There’s a temptation right now to look at the valuations of companies like NVIDIA, AMD, Broadcom, TSMC, Microsoft, and the younger AI platform players and assume that the market has slipped back into some overcaffeinated version of 1999. People see fast-rising charts and instinctively reach for the word “bubble.” But if you scratch beneath the surface, the comparison falls apart almost immediately. AI today is not a speculative promise built on imaginative future usage. It is already embedded in enterprise workflows, reshaping the semiconductor supply chain, changing software business models, and reorganizing cloud infrastructure economics. The revenue streams tied to AI are material, recurring, and expanding. And more importantly, we are still in the first innings of infrastructure build-out. The investments to support global-scale inference and training have barely begun to mature.
An easy way to see why this is not a bubble is to follow the physical world. Every major AI breakthrough ends up constrained by compute, not imagination. The world is currently bottlenecked by GPUs, networking fabric, advanced packaging, and power delivery. Hyperscalers are hunting for land near hydro and nuclear power sources. Nations are securing supply chains with the seriousness usually reserved for energy or defense procurement. These are not behaviors consistent with speculative tech froth. They are the moves of governments and corporations preparing for a generational technological platform shift. When the bottleneck is physical, not psychological, it changes the story. The value is grounded in scarcity and capacity, not hype. If anything, the market is still underestimating the scale of the build-out needed for AI to reach full commercial utility across sectors like healthcare, transportation, finance, manufacturing, and energy grids.
And then there’s the demand side. We are only beginning to understand what happens when language models become reasoning models, when multi-agent systems move from toy experiments to autonomous workflows, when robotics integrates with foundation models, when enterprise software becomes orchestration rather than manual interface. Every time the tooling gets better, new categories of economic activity appear. Electricity didn’t just improve lamps; it created entire industries that didn’t previously exist. The internet didn’t just digitize newspapers; it rewrote the logic of distribution and discovery. AI won’t merely improve existing workflows. It will replace them, collapse them, expand them, and generate entirely new configurations of labor. That kind of shift takes decades to play out. We’re barely past year two.

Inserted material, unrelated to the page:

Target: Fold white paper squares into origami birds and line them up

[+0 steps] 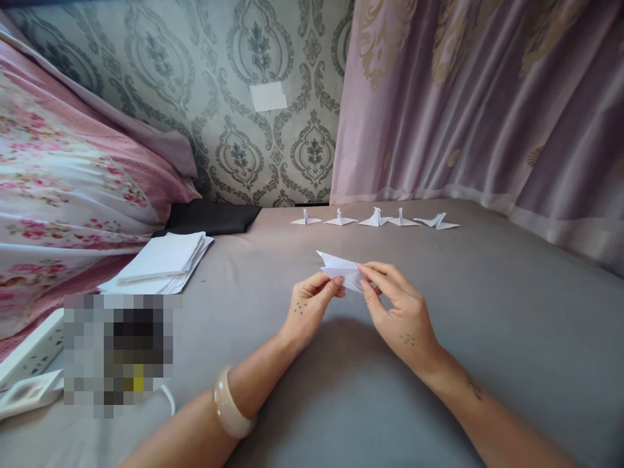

Valuation anxiety usually comes from anchoring to historical comps, but there is no historical comp that maps cleanly. The closest might be the PC revolution plus cloud computing plus the smartphone era, all happening at once but moving faster. Productivity gains from AI are not theoretical; even the messy early-stage tools used today are cutting man-hours and accelerating cycle times in software, chip design, drug discovery, logistics modeling, and real-time industrial monitoring. Once the interfaces smooth out and models become more reliable, adoption will accelerate across every knowledge-heavy sector. The total addressable market is effectively “the global economy,” which is an uncomfortable sentence, but it is what it is. Markets have trouble pricing something that rewrites the denominator.
So when people say AI stocks are inflated, what they’re really signaling is that their frame of reference is too small. They’re comparing this moment to the top of something, when it is actually the bottom. The phase we are in now is the wiring of the foundation: data centers, custom silicon, model architectures, distributed training networks, inference optimization. The returns so far are just the early glimmers of what happens when that foundation becomes reliable, cheap, and ubiquitous. The supercycle is not about this quarter or even this decade—it’s about the restructuring of economic production. If investors think today’s valuations are the final form, they are misunderstanding the scale of the shift. We are not witnessing the peak of AI. We are watching the basement being poured.